Dosen Fakultas Teknik UB Eka Maulana, ST MT M-Eng-UB Tech dalam siaran persnya di Malang, Jumat mengatakan teknologi bermodelkan sistem tetes (drip) ini dikendalikan berdasarkan kadar air dari media tanam.
"Secara logika ketika tanah kering, maka sistem drip ini aktif. Berapa kadar air dalam media itu, kapan sistem drip itu aktif, itu data dan informasi terkait mekanisme dikirim melalui koneksi IoT. Secara prinsip yang sudah diterapkan air dengan tambahan nutrisi saja," kata Eka.
Eka menjelaskan, sistem itu tidak hanya bisa digunakan untuk irigasi, tapi bisa digunakan untuk deteksi lain, termasuk kebutuhan nutrisi, pencahayaan, suhu, serta kelembaban greenhouse kebun melon tersebut.

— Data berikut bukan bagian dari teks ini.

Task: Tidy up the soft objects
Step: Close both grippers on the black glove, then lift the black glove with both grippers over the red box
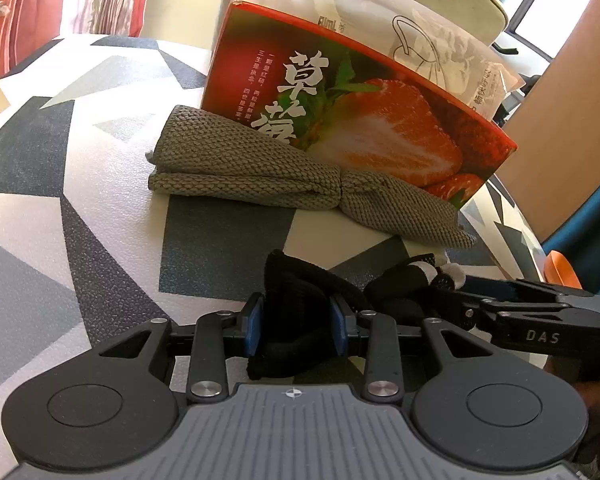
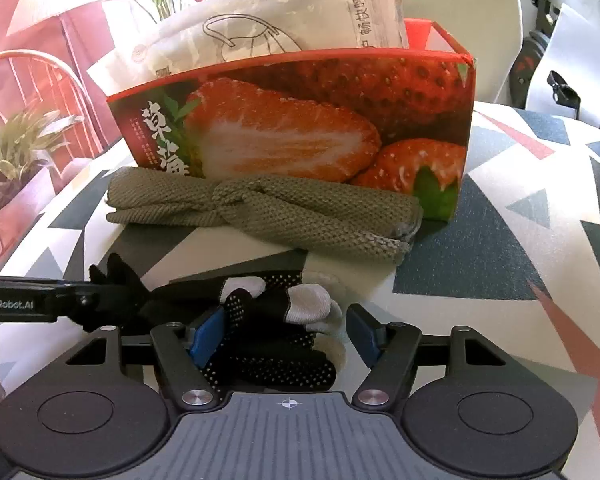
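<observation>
You are clamping your left gripper [image 1: 298,330] on the cuff end of a black fabric glove with white fingertips and dotted grip [image 2: 276,320], lying on the bench [image 1: 100,208] in front of you. Your right gripper [image 2: 288,336] is straddling its fingers, jaws apart, the right pad clear of it. Just beyond, a knotted olive-grey knit cloth [image 1: 260,168] is lying against a red strawberry-printed cardboard box [image 1: 360,120] lettered "草莓", holding a white plastic packet [image 2: 284,28]. The grippers are reading "DAS" and "GenRobot.AI".
</observation>
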The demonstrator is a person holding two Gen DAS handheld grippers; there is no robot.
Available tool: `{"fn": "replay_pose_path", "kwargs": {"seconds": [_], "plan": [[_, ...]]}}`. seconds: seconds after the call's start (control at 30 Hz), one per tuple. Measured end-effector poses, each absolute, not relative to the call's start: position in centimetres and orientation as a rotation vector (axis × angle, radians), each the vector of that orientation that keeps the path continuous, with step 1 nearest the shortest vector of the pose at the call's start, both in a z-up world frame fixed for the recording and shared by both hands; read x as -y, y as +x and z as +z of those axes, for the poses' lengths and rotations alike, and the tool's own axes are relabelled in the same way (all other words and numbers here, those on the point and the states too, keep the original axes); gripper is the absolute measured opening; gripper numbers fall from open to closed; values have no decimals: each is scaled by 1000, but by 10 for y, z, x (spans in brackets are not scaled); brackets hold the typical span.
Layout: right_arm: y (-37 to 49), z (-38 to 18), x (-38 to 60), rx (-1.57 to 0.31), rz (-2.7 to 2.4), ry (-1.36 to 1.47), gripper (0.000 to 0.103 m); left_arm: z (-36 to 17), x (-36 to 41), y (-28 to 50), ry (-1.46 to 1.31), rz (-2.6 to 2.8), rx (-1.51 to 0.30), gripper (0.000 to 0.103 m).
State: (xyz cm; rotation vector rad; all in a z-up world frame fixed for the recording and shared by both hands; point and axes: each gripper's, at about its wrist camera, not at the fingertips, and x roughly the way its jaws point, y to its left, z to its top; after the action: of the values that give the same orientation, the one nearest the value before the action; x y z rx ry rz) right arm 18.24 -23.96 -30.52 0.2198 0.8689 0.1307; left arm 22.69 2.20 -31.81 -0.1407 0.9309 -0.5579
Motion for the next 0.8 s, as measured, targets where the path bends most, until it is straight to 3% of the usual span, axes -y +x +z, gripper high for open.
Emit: {"fn": "replay_pose_path", "kwargs": {"seconds": [0.17, 0.4, 0.5, 0.57, 0.8], "plan": [[182, -310, 235, -886, 175, 223, 35, -319, -22, 227, -141, -559, -930, 38], [177, -307, 233, -884, 198, 240, 16, -318, -23, 226, -145, -558, -938, 37], [173, -307, 234, -887, 205, 259, 12, -317, -23, 221, -146, -559, -940, 33], [171, -306, 233, -887, 211, 262, 11, -316, -23, 218, -149, -568, -941, 25], [163, -296, 233, -865, 232, 290, 9, -311, -22, 208, -137, -560, -945, 22]]}}
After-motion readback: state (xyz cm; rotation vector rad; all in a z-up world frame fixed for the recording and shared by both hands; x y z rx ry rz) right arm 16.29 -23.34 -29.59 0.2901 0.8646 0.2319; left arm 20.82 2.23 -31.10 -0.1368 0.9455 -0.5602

"Dalam prosesnya, sistem drip irrigation bekerja sesuai dengan kebutuhan nutrisi masing-masing tanaman yang akan diairi. Jadi bukan sekadar dari seberapa banyak dia mengairi tanaman, tapi disesuaikan dengan usia tanaman. Pengendalian sistem ini termonitor dari segi waktu dan variabel data yang sudah terekam dengan baik," kata Eka, yang juga menjabat sebagai dosen Teknik Elektro UB ini.
Manager Pertanian dan Pengembangan ATP Suyadi mengatakan proses pemberian nutrisi melalui air yang dialirkan ke media pada tanaman secara berkala tersebut diberikan sesuai dengan kebutuhan tanaman.

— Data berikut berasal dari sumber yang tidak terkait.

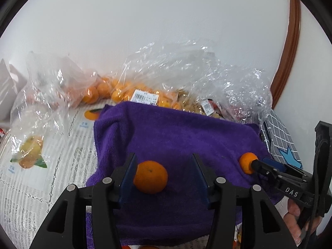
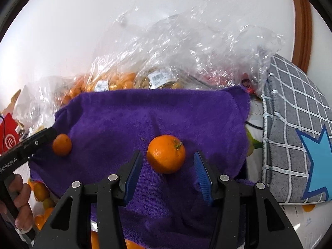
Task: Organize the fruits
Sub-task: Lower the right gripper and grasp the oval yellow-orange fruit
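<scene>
Your landmark is the purple terry-cloth towel (image 1: 182,137) spread over the printed paper-covered surface (image 1: 41,176). Two small round orange tangerines lie on it. The left tangerine (image 1: 150,176) sits on the towel between the blue pads of your left gripper (image 1: 164,176); its jaws stand apart, with a clear gap on the right side, so nothing is clamped. The right tangerine (image 2: 166,154), stem up, lies on the towel just ahead of your right gripper (image 2: 168,176), whose jaws also stand apart, not touching it. Behind the towel's far edge, crumpled clear plastic bags (image 2: 186,47) hold more tangerines. A grey checked cushion (image 2: 294,128) lies beside the towel's right edge.
</scene>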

"Dalam sehari bisa dilakukan sebanyak lima sampai 10 kali, sehingga dengan teknologi itu kita tidak perlu secara manual memberikan nutrisinya. Bisa ditinggal untuk mengerjakan pekerjaan yang lain, karena secara otomatis akan menyalakan mesin drip dan mengaliri nutrisi ke media tanam sesuai dengan kebutuhan tanaman," kata Suyadi
Suyadi mengaku dengan IoT mempermudah pekerjaan, karena secara otomatis mesin akan menyala ketika media tanam sudah membutuhkan nutrisi.
"Sehingga tidak sampai terjadi kekurangan nutrisi. Karena jika kita manual, maka kita masih menggunakan insting saja kapan tanaman membutuhkan nutrisi," katanya.

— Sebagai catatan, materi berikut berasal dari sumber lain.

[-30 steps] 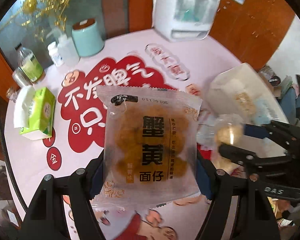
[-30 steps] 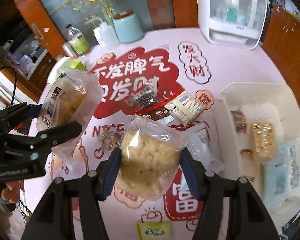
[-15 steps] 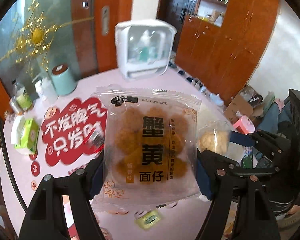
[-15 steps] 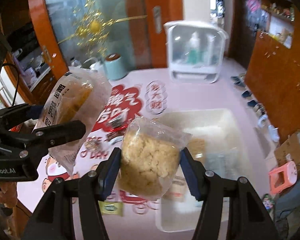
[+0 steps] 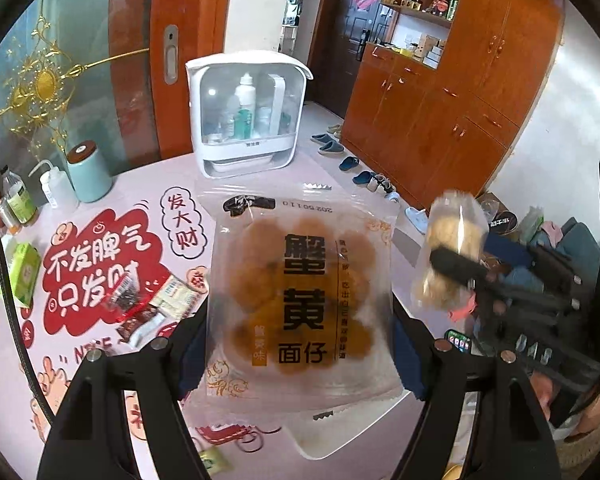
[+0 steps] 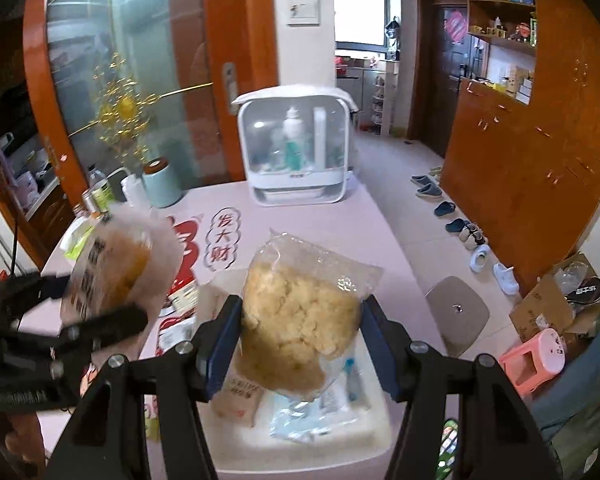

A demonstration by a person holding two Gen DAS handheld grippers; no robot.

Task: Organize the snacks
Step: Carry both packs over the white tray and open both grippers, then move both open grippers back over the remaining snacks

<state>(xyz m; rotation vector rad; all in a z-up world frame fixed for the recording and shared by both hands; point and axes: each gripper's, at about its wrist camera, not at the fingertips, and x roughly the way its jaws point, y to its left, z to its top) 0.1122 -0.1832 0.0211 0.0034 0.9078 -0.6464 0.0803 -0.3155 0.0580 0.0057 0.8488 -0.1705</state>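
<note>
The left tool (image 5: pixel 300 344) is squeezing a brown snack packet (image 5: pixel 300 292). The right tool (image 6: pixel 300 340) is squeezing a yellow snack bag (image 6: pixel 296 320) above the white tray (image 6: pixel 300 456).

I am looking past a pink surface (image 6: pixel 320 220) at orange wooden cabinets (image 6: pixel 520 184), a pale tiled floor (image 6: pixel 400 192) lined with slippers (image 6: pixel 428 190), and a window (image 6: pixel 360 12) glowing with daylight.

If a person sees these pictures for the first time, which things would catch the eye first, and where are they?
First, the two snack packets held up close to the cameras: a crab-roe packet clamped in the left gripper, and a bag of pale yellow pieces in the right gripper. Below that bag lies a white tray with packets already inside. Behind stands a white cabinet at the table's far edge.
</note>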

Penerapan sistem drip tersebut, menurut dia, ternyata memberikan hasil maksimal pada tanaman melon.
"Hasil buahnya bisa lebih bagus dan ideal, sebab ketersediaan nutrisinya stabil. Karena jika nutrisinya tidak stabil, maka perkembangan buah melon tidak optimal, buah bisa pecah atau tingkat kemanisan akan rendah," katanya.
Suyadi menambahkan, melon yang dibudidayakan dengan menggunakan sistem drip irrigation tersebut berkualitas premium, mulai dari rasa, net atau kulit berjaring yang tersusun rapi, dan berat yang ideal dibandingkan melon yang konvensional.
"Pasarnya eksklusif, jadi memang rasa pasti berbeda dengan yang dijual pada pasar konvensiaonal. Di Jatikerto ada beberapa jenis dari yang jenis rock, golden, dan honey," katanya.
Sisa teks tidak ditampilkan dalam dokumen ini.